§ Task
Each line below should be written out again without any change.
====
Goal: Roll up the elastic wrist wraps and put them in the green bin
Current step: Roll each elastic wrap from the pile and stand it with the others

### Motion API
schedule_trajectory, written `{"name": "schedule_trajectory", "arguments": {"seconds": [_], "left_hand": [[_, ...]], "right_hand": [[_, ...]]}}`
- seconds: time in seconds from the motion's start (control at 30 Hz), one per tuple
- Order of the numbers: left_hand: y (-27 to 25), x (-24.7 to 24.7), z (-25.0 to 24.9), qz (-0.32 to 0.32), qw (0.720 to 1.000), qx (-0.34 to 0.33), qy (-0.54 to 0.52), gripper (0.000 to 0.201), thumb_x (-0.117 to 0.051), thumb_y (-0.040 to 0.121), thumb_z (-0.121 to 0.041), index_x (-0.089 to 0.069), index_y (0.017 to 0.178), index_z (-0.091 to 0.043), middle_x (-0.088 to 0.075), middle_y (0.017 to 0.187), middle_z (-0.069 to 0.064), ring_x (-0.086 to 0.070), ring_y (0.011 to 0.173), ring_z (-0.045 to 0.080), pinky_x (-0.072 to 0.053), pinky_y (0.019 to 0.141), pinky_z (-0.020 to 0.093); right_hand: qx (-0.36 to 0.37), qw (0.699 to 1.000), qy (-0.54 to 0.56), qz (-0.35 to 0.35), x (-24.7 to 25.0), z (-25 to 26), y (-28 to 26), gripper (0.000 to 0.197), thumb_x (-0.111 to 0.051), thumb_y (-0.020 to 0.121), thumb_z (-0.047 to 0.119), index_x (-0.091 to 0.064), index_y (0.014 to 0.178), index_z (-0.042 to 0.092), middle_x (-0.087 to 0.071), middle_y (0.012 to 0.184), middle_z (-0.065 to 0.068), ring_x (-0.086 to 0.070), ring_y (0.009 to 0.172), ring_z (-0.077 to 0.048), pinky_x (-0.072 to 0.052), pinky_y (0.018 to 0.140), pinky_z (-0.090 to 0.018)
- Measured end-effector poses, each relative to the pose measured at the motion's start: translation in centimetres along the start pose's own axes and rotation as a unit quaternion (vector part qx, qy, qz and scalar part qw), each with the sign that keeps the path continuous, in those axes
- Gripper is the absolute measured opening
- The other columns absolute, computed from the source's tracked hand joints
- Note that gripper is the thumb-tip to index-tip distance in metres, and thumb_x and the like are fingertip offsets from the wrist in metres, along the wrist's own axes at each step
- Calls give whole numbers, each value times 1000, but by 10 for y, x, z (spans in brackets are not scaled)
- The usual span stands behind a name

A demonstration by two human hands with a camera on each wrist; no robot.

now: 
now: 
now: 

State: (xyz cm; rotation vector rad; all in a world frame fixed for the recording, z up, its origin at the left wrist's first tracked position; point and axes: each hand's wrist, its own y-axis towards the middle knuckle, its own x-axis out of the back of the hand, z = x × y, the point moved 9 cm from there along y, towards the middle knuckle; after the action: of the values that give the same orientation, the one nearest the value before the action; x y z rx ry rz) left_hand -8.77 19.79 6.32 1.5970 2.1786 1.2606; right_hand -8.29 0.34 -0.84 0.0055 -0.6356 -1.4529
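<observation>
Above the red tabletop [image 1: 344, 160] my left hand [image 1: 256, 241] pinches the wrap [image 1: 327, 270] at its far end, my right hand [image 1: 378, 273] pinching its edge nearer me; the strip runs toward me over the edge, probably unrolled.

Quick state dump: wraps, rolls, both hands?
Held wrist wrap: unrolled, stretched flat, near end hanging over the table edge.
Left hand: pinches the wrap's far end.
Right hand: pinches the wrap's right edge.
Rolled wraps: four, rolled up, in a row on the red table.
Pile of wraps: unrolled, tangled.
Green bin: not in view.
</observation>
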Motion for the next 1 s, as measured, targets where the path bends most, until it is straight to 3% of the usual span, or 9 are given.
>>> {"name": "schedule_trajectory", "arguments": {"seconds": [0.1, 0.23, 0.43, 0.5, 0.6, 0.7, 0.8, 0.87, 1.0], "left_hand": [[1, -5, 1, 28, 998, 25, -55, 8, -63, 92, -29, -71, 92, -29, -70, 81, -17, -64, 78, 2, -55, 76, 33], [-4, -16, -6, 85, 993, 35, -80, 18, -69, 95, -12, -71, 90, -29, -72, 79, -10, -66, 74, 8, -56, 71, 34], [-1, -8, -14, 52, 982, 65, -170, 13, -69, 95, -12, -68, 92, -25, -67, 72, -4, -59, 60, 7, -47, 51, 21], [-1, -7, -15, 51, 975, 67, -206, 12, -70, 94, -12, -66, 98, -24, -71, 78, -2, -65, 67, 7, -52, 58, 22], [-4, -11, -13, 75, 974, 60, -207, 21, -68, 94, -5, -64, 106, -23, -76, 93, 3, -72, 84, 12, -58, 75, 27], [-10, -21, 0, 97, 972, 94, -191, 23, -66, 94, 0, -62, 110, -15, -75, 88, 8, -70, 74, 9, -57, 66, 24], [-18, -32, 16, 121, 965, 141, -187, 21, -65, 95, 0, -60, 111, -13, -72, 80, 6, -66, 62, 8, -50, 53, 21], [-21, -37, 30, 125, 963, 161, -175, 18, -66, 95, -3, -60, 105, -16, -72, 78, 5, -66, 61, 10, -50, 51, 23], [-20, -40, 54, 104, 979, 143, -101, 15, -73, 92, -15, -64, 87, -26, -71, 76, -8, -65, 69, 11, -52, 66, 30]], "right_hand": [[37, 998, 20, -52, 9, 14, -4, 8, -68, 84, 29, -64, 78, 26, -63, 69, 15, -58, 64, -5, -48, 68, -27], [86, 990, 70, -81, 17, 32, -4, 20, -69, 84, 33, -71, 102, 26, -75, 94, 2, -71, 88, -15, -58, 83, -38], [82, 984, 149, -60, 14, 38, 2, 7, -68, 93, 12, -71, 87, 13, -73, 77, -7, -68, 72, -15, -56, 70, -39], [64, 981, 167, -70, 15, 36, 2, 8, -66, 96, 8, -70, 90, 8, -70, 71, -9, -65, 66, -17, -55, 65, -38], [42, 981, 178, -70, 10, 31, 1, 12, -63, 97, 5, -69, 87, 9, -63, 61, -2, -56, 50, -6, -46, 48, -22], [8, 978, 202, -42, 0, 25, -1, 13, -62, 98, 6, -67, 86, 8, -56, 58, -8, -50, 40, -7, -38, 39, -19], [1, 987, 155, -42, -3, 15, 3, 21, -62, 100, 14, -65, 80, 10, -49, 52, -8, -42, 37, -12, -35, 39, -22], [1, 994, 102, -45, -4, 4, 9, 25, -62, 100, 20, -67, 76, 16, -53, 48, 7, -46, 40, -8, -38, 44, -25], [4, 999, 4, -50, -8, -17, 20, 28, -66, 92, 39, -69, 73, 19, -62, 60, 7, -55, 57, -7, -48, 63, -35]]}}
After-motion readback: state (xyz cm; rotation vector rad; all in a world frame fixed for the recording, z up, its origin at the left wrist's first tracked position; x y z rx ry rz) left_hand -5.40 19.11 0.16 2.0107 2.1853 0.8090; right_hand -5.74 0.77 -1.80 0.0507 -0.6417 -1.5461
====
§ Task answer
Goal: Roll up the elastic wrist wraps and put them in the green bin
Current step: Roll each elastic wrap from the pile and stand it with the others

### Motion API
schedule_trajectory, written `{"name": "schedule_trajectory", "arguments": {"seconds": [_], "left_hand": [[_, ...]], "right_hand": [[_, ...]]}}`
- seconds: time in seconds from the motion's start (control at 30 Hz), one per tuple
- Order of the numbers: left_hand: y (-27 to 25), x (-24.7 to 24.7), z (-25.0 to 24.9), qz (-0.32 to 0.32), qw (0.720 to 1.000), qx (-0.34 to 0.33), qy (-0.54 to 0.52), gripper (0.000 to 0.201), thumb_x (-0.117 to 0.051), thumb_y (-0.040 to 0.121), thumb_z (-0.121 to 0.041), index_x (-0.089 to 0.069), index_y (0.017 to 0.178), index_z (-0.091 to 0.043), middle_x (-0.088 to 0.075), middle_y (0.017 to 0.187), middle_z (-0.069 to 0.064), ring_x (-0.086 to 0.070), ring_y (0.011 to 0.173), ring_z (-0.045 to 0.080), pinky_x (-0.072 to 0.053), pinky_y (0.019 to 0.141), pinky_z (-0.020 to 0.093); right_hand: qx (-0.36 to 0.37), qw (0.699 to 1.000), qy (-0.54 to 0.56), qz (-0.35 to 0.35), x (-24.7 to 25.0), z (-25 to 26), y (-28 to 26), gripper (0.000 to 0.197), thumb_x (-0.111 to 0.051), thumb_y (-0.020 to 0.121), thumb_z (-0.047 to 0.119), index_x (-0.091 to 0.064), index_y (0.014 to 0.178), index_z (-0.042 to 0.092), middle_x (-0.087 to 0.071), middle_y (0.012 to 0.184), middle_z (-0.065 to 0.068), ring_x (-0.086 to 0.070), ring_y (0.009 to 0.172), ring_z (-0.077 to 0.048), pinky_x (-0.072 to 0.052), pinky_y (0.018 to 0.140), pinky_z (-0.090 to 0.018)
- Measured end-effector poses, each relative to the pose measured at the motion's start: translation in centimetres along the start pose's own axes and rotation as a unit quaternion (vector part qx, qy, qz and scalar part qw), each with the sign that keeps the path continuous, in those axes
- Gripper is the absolute measured opening
- The other columns absolute, computed from the source's tracked hand joints
- Note that gripper is the thumb-tip to index-tip distance in metres, and thumb_x and the like are fingertip offsets from the wrist in metres, along the wrist's own axes at each step
- Calls give whole numbers, each value times 1000, but by 10 for y, x, z (spans in brackets are not scaled)
- The usual span stands behind a name

A demonstration by two human hands with a camera on each wrist; no robot.

now: 
now: 
now: 

State: (xyz cm; rotation vector rad; all in a world frame fixed for the recording, z up, its origin at the left wrist's first tracked position; point and axes: each hand's wrist, its own y-axis towards the middle knuckle, its own x-axis out of the back of the hand, z = x × y, the point moved 9 cm from there along y, towards the middle knuckle; after the action: of the values that give the same orientation, the one nearest the value before the action; x y z rx ry rz) left_hand -8.77 19.79 6.32 1.5970 2.1786 1.2606; right_hand -8.29 0.34 -0.84 0.0055 -0.6356 -1.4529
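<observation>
Above the red tabletop [image 1: 344, 160] my left hand [image 1: 256, 241] pinches the wrap [image 1: 327, 270] at its far end, my right hand [image 1: 378, 273] pinching its edge nearer me; the strip runs toward me over the edge, probably unrolled.

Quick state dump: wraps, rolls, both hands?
Held wrist wrap: unrolled, stretched flat, near end hanging over the table edge.
Left hand: pinches the wrap's far end.
Right hand: pinches the wrap's right edge.
Rolled wraps: four, rolled up, in a row on the red table.
Pile of wraps: unrolled, tangled.
Green bin: not in view.
</observation>
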Motion for the next 1 s, as measured, targets where the path bends most, until it is straight to 3% of the usual span, or 9 are given.
>>> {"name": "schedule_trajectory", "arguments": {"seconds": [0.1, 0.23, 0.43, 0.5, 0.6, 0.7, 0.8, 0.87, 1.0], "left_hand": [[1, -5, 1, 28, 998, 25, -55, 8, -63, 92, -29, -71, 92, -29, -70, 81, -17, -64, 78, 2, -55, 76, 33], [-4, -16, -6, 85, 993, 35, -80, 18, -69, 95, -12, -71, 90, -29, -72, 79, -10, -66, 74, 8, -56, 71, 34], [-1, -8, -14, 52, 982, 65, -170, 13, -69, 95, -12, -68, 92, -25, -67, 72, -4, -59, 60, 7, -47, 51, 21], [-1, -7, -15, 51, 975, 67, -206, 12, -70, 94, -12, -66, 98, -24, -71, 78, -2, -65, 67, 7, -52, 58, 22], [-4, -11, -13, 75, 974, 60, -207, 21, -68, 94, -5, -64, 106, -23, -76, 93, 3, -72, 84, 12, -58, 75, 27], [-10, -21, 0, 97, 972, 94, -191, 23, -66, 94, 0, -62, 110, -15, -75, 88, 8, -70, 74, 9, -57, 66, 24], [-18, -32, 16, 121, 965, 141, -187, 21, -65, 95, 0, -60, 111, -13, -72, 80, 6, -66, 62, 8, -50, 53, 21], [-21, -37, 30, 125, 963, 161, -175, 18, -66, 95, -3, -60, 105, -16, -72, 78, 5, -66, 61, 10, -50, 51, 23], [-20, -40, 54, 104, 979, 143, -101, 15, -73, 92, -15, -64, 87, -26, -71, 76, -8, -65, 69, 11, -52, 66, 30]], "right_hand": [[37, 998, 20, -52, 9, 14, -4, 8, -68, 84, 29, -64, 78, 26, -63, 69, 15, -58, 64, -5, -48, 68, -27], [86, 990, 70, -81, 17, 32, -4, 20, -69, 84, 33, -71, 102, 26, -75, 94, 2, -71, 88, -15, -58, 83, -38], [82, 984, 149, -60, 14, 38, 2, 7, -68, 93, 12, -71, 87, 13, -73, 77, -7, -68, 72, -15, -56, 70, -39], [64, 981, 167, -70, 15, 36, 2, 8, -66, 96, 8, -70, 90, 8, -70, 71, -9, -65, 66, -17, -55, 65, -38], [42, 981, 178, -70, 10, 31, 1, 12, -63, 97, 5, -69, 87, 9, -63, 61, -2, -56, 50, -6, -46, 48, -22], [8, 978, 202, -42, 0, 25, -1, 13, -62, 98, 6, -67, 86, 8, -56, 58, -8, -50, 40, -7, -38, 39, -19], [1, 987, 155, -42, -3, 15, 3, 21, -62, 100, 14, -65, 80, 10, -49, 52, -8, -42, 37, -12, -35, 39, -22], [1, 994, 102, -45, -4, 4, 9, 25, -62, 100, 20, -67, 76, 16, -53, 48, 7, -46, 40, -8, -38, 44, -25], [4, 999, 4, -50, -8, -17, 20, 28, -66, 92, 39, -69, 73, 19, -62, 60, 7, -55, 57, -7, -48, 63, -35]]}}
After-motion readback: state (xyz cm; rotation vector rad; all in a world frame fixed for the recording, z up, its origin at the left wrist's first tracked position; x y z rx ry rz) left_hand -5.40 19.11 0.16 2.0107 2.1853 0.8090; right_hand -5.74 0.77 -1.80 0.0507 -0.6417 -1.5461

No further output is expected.